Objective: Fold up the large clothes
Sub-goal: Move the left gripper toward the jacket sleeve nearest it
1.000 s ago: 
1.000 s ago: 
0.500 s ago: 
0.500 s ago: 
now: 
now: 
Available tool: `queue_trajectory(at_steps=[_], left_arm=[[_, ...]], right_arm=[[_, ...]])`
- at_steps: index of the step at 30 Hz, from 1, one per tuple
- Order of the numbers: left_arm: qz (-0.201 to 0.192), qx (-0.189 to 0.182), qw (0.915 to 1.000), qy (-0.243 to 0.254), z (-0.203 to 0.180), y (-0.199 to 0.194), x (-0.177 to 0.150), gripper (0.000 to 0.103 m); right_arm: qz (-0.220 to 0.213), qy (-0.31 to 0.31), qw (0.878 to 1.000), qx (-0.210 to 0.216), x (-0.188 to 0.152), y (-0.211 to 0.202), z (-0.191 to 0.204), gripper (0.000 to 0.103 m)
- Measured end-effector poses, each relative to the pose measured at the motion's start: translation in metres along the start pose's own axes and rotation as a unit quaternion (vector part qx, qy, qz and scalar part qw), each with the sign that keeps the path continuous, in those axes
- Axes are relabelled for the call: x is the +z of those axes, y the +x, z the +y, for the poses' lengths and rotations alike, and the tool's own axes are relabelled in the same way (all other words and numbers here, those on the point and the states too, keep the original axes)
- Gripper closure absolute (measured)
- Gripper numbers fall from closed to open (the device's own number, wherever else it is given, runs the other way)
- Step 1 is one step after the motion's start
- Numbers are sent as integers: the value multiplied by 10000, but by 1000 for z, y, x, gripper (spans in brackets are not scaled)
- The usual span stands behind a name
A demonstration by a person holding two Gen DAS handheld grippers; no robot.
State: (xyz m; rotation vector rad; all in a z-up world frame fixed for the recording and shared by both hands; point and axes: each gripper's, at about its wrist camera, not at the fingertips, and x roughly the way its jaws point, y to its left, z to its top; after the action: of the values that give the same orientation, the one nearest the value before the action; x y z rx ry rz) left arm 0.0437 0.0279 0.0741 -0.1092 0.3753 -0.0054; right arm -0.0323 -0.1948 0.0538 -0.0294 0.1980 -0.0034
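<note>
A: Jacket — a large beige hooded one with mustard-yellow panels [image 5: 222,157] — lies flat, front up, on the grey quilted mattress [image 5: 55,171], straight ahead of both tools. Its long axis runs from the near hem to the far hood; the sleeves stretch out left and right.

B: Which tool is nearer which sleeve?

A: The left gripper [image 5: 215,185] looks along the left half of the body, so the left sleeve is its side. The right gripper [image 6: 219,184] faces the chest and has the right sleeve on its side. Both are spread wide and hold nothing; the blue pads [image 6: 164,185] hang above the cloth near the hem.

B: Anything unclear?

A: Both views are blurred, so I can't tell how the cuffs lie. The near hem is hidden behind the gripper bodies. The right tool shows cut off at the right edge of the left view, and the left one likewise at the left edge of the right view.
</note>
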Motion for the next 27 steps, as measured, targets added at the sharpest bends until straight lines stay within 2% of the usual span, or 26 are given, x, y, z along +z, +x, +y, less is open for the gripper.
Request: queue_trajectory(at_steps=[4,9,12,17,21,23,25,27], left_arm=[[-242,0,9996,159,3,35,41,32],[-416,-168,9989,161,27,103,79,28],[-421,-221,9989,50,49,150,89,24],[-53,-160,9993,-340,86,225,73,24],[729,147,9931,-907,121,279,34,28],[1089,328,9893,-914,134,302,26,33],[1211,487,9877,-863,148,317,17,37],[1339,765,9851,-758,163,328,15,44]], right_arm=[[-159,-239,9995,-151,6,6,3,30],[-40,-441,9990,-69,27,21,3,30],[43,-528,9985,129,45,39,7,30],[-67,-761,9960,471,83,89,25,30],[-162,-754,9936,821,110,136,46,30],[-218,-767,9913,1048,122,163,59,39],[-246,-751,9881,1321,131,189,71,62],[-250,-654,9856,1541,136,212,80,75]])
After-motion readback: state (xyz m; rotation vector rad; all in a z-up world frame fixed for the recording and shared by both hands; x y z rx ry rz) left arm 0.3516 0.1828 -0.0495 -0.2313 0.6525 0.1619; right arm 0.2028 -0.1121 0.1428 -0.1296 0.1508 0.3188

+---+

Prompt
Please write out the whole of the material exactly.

Exercise answer
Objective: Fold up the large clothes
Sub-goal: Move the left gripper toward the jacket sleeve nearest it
1.000 s ago: 
1.000 s ago: 
0.500 s ago: 
0.500 s ago: 
now: 
now: 
Available tool: `queue_trajectory(at_steps=[_], left_arm=[[_, ...]], right_arm=[[_, ...]])`
- at_steps: index of the step at 30 Hz, from 1, one per tuple
- Order of the numbers: left_arm: qz (-0.201 to 0.192), qx (-0.189 to 0.182), qw (0.915 to 1.000), qy (-0.243 to 0.254), z (-0.203 to 0.180), y (-0.199 to 0.194), x (-0.177 to 0.150), gripper (0.000 to 0.103 m); right_arm: qz (-0.220 to 0.213), qy (-0.31 to 0.31), qw (0.878 to 1.000), qx (-0.210 to 0.216), x (-0.188 to 0.152), y (-0.211 to 0.202), z (-0.191 to 0.204), gripper (0.000 to 0.103 m)
- Measured end-effector poses, each relative to the pose measured at the motion's start: translation in metres along the start pose's own axes and rotation as a unit quaternion (vector part qx, qy, qz and scalar part qw), each with the sign that keeps the path continuous, in those axes
- Axes are relabelled for the call: x is the +z of those axes, y the +x, z the +y, for the poses' lengths and rotations alike, and the tool's own axes are relabelled in the same way (all other words and numbers here, those on the point and the states too, keep the original axes)
- Gripper closure absolute (measured)
- Gripper numbers fall from closed to open (the device's own number, wherever else it is given, runs the other way)
- Step 1 is one step after the motion's start
- Numbers are sent as integers: the value multiplied by 10000, but by 1000 for z, y, x, gripper (spans in brackets are not scaled)
- The usual span stands behind a name
A demonstration by a person holding two Gen DAS handheld grippers; no robot.
State: (xyz m; rotation vector rad; all in a z-up world frame fixed for the recording and shared by both hands; point and axes: each gripper's, at about its wrist camera, not at the fingertips, and x roughly the way its jaws point, y to its left, z to its top; after the action: of the values that give the same orientation, the one nearest the value before the action; x y z rx ry rz) left arm 0.0437 0.0279 0.0741 -0.1092 0.3753 -0.0054; right arm -0.0323 -0.1948 0.0538 -0.0294 0.1980 -0.0034
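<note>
A: Jacket — a large beige hooded one with mustard-yellow panels [image 5: 222,157] — lies flat, front up, on the grey quilted mattress [image 5: 55,171], straight ahead of both tools. Its long axis runs from the near hem to the far hood; the sleeves stretch out left and right.

B: Which tool is nearer which sleeve?

A: The left gripper [image 5: 215,185] looks along the left half of the body, so the left sleeve is its side. The right gripper [image 6: 219,184] faces the chest and has the right sleeve on its side. Both are spread wide and hold nothing; the blue pads [image 6: 164,185] hang above the cloth near the hem.

B: Anything unclear?

A: Both views are blurred, so I can't tell how the cuffs lie. The near hem is hidden behind the gripper bodies. The right tool shows cut off at the right edge of the left view, and the left one likewise at the left edge of the right view.
</note>
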Motion for the next 27 steps, as measured, targets added at the sharpest bends until straight lines stay within 2% of the usual span, or 26 are given, x, y, z along +z, +x, +y, less is open for the gripper.
Request: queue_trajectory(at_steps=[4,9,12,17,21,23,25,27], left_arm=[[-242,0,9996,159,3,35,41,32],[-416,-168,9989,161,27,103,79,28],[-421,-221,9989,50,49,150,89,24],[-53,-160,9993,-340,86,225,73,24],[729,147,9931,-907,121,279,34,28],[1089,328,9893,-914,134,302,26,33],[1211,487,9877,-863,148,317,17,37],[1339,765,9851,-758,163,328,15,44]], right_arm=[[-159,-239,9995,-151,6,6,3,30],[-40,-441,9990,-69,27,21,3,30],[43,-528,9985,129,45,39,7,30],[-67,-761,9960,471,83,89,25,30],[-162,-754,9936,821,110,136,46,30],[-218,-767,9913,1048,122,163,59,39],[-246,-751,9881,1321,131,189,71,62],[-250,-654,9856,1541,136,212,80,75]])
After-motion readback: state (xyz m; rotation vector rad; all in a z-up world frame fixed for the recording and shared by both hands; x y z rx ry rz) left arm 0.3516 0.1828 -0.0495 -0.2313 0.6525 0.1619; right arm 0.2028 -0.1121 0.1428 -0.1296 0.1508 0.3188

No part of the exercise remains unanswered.